** ****Have I “Rejected the Authority of the Pope”?
**
A Letter to The Remnant
By Father Anthony Cekada
part two
The sedevacantist position - I risk oversimplifying a complex issue - flows from two considerations; one of fact, the other of law.
- **Fact. **Certain pronouncements of Vatican II and the post-Conciliar popes on religious liberty, ecumenism and various other doctrinal matters appear to contradict, sometimes word for word, previous Church teachings, or appear to propose as true certain teachings which the Church has condemned in the past. Those who adhere to the sedevacantist position would contend that such pronouncements represent a public defection from the Catholic faith.
- Law. According to church law, public defection from the Catholic faith automatically deprives a person of all ecclesiastical offices he may hold. Theologians and canonists such as St. Robert Bellarmine, Cajetan, Suarez, Torquemada, and Wernz and Vidal maintain, without compromising the doctrine of papal infallibility, that even a pope may himself become a heretic and thus lose the pontificate. (Some of. these authors also maintain that a pope can become a schismatic.) This possibility is recognized even by an authoritative commentary on the 1983 Code of Canon “Law”.
“Classical canonists discussed the question of whether a pope, in his private or personal opinions, could go into heresy, apostasy, or schism. If he were to do so in a notoriously and widely publicized manner, he would break communion, and according to an accepted opinion, lose his office ipso facto. (c. 194 §1, 211). Since no one can judge the pope (c.1404) no one could depose a pope for such crimes, and the authors are divided as to how his loss of office would be declared in such a way that a vacancy could then be filled by a new election.” (James A. Corridan et al. editors,
The Code of Canon Law: A Text and Commentary commissioned by the Canon Law Society of America [New York: Paulist 1985], c. 333.)

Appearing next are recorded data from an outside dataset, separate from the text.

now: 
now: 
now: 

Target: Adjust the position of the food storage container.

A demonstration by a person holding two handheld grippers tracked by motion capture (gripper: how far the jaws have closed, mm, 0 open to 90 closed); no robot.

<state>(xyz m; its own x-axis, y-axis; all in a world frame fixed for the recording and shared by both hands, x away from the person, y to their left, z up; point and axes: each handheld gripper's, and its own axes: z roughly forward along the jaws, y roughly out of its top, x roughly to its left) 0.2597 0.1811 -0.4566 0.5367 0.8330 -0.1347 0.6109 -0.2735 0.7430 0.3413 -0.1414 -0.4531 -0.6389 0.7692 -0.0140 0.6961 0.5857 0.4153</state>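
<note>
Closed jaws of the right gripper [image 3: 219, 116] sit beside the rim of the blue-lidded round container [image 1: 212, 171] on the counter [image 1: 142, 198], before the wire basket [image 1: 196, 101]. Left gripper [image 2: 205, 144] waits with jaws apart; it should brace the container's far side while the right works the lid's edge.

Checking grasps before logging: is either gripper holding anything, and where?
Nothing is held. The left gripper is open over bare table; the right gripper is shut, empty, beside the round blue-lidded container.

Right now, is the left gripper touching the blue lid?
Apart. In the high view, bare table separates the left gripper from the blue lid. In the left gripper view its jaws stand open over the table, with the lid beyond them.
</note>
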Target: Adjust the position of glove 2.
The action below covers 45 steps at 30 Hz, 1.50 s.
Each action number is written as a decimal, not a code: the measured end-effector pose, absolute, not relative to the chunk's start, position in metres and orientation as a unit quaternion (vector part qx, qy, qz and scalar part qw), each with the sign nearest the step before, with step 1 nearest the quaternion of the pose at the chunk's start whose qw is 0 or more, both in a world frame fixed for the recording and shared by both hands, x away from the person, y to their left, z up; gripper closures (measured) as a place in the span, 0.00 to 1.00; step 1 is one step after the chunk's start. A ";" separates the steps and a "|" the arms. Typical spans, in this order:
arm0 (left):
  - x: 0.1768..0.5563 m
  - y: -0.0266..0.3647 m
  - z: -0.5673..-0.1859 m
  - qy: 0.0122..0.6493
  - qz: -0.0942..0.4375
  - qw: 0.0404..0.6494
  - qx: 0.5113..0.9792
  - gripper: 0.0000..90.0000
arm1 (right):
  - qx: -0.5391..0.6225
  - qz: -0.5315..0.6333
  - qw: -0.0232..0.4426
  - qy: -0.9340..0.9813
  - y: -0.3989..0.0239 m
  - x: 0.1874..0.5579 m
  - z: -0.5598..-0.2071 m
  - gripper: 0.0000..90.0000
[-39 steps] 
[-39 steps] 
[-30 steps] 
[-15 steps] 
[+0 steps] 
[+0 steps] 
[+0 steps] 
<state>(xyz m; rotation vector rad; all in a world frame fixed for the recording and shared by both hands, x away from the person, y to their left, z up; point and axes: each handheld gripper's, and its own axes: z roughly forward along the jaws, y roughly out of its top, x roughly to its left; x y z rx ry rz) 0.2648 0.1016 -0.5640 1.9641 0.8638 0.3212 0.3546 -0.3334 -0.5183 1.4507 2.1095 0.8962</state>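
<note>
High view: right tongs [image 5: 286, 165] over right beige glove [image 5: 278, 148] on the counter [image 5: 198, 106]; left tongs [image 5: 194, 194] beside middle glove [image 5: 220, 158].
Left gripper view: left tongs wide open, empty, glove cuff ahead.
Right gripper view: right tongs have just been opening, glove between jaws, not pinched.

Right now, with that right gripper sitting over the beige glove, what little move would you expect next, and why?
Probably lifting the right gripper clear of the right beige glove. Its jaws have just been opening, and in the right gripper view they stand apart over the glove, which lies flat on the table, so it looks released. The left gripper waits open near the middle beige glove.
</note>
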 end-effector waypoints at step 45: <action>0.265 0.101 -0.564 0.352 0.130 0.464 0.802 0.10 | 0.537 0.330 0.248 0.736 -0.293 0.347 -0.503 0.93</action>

Now, one who opposes the sedevacantist position may care to argue that members of the modern hierarchy are not guilty of heresy, or that (
pace Robert Bellarmine and commentators on the 1983 Code) a pope cannot fall from office through heresy.
It is unfair and unreasonable, however, to assert that the sedevacantist - who merely puts two entirely defensible propositions together and draws a logical conclusion from them - has “rejected the authority of the Pope.” Such is tantamount to calling the sedevacantist a schismatic. But he is no such thing, as is evident from one highly respected commentary on the Code:
"Finally, one cannot consider as schismatics those who refuse to obey the Roman Pontiff because they would hold his person suspect or, because of widespread rumors, doubtfully elected (as happened after the election of Urban VI) or who would resist him as a civil authority and not as pastor of the Church.’ (Wernz-Vidal, Ius Canonicum [Rome: Gregorian 19371, 7:398, my emphasis.)
I concede (ruefully) that members of the sedevacantist camp have frequently adopted a rabid tone against others in the traditional movement. But sedevacantists aren’t the only ones guilty of this. Their opposite numbers in the movement -partisans of positions similar to those of Mr. Davies or *The Remnant or the St. Pius X Society - have in return consistently tried to demonize the sedevacantists.
All this poisons the atmosphere and makes impossible any rational discussion of a serious and complex issue.
It doesn’t have to be this way. Recently the Rev. Donald J. Sanborn *(Catholic Restoration, *1409 W. 14 Mile, Suite 100, Madison Heights MI 48071, December 1991 and May 1992) and the Most Rev. Richard Williamson (“Letter to Friends and Benefactors,” St. Thomas Aquinas Seminary, RR1 Box 97 A-1, Winona MN 55987, April 1992) crossed swords (pens, actually) over the *sede vacante *thesis. While each strongly criticized the other’s position, they both managed to do so without resorting to the nasty and irrational polemics which usually characterize such exchanges. An enlightening debate resulted.
I’m announcing, therefore, the foundation of a new school of thought for traditional Catholics who wish to debate the pope issue: “sedevacationism.” The first part is from sede - as in “Sit down.” The second part is from vacation - as in “…and take a vacation from reading out of the Church those with whom you debate.”